ArcGIS Developers
Dashboard

ArcGIS API for Python

Part 4 - Batch Geocoding

Introduction

The batch_geocode() function in the arcgis.geocoding module geocodes an entire list of addresses. Geocoding many addresses at once is also known as bulk geocoding. You can use this method upon finding the following types of locations:

  • Street addresses (e.g. 27488 Stanford Ave, Bowden, North Dakota, or 380 New York St, Redlands, CA 92373)
  • Administrative place names, such as city, county, state, province, or country names (e.g. Seattle, Washington, State of Mahārāshtra, or Liechtenstein)
  • Postal codes: (e.g. 92591 or TW9 1DN)

Batch sizes (max and suggested batch sizes)

There is a limit to the maximum number of addresses that can be geocoded in a single batch request with the geocoder. The MaxBatchSize property defines this limit. For instance, if MaxBatchSize=2000, and 3000 addresses are sent as input, only the first 2000 will be geocoded. The SuggestedBatchSize property is also useful as it specifies the optimal number of addresses to include in a single batch request.

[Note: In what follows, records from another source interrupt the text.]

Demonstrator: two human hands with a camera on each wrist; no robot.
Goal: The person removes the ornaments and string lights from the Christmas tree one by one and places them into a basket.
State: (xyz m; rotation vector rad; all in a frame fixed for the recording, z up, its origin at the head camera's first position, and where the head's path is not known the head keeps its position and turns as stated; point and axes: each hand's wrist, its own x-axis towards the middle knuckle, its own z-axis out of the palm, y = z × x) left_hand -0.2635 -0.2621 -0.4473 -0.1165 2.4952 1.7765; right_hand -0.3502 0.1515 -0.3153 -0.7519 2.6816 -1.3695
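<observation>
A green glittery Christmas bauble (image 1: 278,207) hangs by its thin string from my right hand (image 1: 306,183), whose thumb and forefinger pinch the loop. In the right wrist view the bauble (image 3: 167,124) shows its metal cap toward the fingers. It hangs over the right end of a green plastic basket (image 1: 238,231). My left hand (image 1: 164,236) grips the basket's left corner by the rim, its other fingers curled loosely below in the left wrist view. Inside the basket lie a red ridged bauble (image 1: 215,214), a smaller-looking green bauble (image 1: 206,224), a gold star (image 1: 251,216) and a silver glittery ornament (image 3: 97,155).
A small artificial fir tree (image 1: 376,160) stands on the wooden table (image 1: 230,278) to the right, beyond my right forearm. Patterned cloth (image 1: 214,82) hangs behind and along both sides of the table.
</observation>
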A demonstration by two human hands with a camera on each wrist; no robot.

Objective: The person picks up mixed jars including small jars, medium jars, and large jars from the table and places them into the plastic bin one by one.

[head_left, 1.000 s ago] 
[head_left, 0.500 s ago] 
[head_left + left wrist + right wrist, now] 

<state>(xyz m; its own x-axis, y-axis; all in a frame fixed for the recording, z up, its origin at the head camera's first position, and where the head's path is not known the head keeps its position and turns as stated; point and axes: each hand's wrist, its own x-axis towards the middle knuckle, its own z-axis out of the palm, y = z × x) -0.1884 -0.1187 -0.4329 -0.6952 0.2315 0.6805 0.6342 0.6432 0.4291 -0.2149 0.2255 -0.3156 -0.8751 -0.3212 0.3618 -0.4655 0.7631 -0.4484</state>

Both of these properties can be determined by querying the geocoder:

In [1]:
from arcgis.gis import GIS
from arcgis.geocoding import get_geocoders, batch_geocode
In [2]:
gis = GIS(profile="your_enterprise_profile")
In [3]:
# use the first of GIS's configured geocoders
geocoder = get_geocoders(gis)[0]
In [4]:
print("For current geocoder:")
print(" - MaxBatchSize: " + str(geocoder.properties.locatorProperties.MaxBatchSize))
print(" - SuggestedBatchSize: " + str(geocoder.properties.locatorProperties.SuggestedBatchSize))
For current geocoder:
 - MaxBatchSize: 1000
 - SuggestedBatchSize: 150

Batch geocode single line addresses, multi-line addresses

The batch_geocode() function supports searching for lists of places and addresses. Each address in the list can be specified as a single line of text (single field format), or in multi-field format with the address components separated into mulitple parameters.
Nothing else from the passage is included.